As a writer, blogger, and highly competitive person, I care a lot, probably too much, about what people think about me. I don’t know that I sit and stew about it or say something other than what I mean, but I care all the same.
Honestly, I want people to like me. I want folks to buy my books. I want to have traffic and sales that are commensurate with all the time and energy I put into my profession.
This is a hard thing to wrestle with. And when things don’t go my way, it’s like someone pulled the rug out from under me. It feels like I’m spinning my wheels.

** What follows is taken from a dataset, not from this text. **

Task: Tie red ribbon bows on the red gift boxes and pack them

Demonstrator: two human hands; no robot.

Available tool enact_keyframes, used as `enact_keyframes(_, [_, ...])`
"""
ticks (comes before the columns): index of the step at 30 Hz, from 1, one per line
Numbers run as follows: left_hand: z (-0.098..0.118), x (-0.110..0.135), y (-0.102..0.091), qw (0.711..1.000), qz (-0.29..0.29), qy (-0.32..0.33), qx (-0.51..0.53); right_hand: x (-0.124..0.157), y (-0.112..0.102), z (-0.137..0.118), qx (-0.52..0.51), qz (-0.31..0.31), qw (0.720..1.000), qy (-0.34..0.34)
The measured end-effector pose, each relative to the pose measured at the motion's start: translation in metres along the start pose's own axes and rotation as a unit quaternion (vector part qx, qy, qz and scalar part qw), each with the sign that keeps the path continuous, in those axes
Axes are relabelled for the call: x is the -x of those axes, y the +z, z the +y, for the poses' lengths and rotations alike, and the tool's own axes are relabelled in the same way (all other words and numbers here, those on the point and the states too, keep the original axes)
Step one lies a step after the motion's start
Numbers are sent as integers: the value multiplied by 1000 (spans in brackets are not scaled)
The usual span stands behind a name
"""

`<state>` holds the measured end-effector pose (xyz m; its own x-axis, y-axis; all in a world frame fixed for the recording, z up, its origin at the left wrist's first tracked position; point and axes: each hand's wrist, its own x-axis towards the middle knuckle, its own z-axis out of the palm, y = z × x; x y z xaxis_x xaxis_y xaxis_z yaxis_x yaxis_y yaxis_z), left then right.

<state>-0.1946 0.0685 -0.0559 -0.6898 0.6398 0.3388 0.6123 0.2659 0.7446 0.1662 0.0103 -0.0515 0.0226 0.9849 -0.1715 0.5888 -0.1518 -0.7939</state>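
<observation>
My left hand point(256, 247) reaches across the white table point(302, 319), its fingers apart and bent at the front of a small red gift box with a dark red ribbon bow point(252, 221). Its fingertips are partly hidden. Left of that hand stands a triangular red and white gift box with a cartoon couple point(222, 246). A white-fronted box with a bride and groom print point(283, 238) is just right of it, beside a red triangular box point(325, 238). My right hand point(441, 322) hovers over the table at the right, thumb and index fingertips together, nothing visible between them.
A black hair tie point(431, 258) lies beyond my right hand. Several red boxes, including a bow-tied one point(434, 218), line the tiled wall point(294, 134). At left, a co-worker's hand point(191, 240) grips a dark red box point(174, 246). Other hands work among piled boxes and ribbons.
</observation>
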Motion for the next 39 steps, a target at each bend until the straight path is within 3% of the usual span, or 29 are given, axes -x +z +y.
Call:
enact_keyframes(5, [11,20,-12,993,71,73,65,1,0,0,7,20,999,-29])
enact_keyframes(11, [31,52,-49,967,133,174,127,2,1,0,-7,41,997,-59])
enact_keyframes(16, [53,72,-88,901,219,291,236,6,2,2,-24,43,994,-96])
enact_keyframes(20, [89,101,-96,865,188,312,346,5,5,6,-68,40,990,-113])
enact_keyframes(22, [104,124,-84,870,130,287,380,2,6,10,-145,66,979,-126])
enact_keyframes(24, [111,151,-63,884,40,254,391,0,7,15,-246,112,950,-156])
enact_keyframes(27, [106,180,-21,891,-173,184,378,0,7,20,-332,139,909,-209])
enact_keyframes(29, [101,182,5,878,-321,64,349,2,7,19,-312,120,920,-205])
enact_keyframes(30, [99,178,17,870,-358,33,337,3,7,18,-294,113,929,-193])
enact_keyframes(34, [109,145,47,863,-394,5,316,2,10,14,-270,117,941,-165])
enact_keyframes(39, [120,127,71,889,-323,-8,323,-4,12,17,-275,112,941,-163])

I imagine that if I didn’t have the distraction of self-employment, I would probably transfer this desire to succeed to other areas of my life, like trying to be the Best Homeschool Mom Ever, Best Housekeeper Ever, Best Wife Ever. In fact, I do when I’m not fixated on being the Best Whatever Ever.
Last week I was feeling down about how a certain project was going. I fired off an email about it and then opened the next email in the queue.
It was my Verse of the Day from my Bible app:
Am I now trying to win the approval of human beings, or of God? Or am I trying to please people? If I were still trying to please people, I would not be a servant of Christ.
Galations 1:10 (emphasis mine)
That verse hit me like a ton of bricks. I went straight to my journal to write it down and have a serious chat with God.
Father, show what it is to be your servant. If my only goal were to please YOU, what would I do each day? How would my “to do” list change? How would I be different?
How would I be different if I tried only to please God?
I don’t believe that I would abandon everything and move to a third world country to care for the poor.
I don’t think I would quit blogging or writing.
I don’t think I would change all that many things on the face of my life.
Many of things on my to do list would be exactly the same. I think God wants me to care for my husband and children, to keep my home tidy and orderly, to prepare nourishing food in a creative way, to teach my kids at home.
I don’t know that my day-to-day would be all that different.
But, I would be.
If my desire were to please God alone, I wouldn’t worry about 90% of the things that I worry about. I would be more peaceful. I wouldn’t be spinning my wheels.
I certainly wouldn’t be perfect, but I don’t think I’d care.